The lines below are to be quoted exactly, from the first through the one that contains "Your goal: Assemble".

· · · · · · ·

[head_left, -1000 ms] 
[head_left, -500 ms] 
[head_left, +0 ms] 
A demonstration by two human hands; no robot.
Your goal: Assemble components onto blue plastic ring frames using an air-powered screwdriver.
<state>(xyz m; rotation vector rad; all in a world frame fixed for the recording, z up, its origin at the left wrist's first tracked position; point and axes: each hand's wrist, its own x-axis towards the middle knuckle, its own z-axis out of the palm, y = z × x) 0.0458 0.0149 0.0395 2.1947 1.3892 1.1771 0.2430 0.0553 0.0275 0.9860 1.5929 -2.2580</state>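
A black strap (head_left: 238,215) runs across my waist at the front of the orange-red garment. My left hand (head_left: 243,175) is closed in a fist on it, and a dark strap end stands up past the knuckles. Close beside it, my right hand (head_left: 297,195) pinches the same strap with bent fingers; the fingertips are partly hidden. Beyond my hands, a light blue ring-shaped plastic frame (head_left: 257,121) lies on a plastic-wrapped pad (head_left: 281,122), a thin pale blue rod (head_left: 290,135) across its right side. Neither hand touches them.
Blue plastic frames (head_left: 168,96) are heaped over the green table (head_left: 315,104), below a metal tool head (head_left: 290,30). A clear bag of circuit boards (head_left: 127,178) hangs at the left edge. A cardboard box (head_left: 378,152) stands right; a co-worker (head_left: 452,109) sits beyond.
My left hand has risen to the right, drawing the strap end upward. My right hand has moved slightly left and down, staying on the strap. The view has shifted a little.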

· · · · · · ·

▶ [RESPONSE BOX]:
[head_left, -1000 ms] 
[head_left, -500 ms] 
[head_left, +0 ms] 
A demonstration by two human hands; no robot.
Your goal: Assemble components onto blue plastic ring frames using an air-powered screwdriver.

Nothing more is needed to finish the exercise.